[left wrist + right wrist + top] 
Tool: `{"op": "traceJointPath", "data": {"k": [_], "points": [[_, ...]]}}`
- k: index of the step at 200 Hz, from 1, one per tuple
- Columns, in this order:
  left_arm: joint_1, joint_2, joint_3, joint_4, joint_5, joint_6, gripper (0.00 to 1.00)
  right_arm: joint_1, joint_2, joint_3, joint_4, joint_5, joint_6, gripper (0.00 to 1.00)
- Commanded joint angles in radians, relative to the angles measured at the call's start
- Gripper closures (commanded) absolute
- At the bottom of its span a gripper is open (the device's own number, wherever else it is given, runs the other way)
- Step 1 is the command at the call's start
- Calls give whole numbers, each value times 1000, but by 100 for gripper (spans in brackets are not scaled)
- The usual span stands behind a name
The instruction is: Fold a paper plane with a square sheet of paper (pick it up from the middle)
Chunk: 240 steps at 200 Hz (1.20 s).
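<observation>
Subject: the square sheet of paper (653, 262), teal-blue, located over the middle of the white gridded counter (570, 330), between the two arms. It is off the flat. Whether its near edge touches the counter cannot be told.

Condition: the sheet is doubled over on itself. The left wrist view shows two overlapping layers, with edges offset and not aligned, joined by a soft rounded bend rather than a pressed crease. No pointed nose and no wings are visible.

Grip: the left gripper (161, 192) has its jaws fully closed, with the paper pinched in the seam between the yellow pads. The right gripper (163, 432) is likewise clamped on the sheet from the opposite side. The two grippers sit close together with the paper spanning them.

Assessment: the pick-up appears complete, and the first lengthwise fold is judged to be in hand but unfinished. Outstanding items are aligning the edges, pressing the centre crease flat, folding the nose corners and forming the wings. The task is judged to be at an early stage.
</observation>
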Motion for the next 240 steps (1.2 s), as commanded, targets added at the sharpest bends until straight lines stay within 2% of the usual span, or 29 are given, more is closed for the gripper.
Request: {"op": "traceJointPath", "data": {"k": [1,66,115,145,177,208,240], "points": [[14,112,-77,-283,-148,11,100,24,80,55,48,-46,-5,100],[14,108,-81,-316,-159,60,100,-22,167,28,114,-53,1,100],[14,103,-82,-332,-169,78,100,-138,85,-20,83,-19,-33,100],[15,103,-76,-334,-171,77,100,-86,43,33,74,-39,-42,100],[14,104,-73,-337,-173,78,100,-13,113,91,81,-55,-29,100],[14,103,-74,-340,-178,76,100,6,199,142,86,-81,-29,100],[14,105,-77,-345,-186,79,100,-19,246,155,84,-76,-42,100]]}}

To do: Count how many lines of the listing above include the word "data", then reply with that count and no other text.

Your response: 2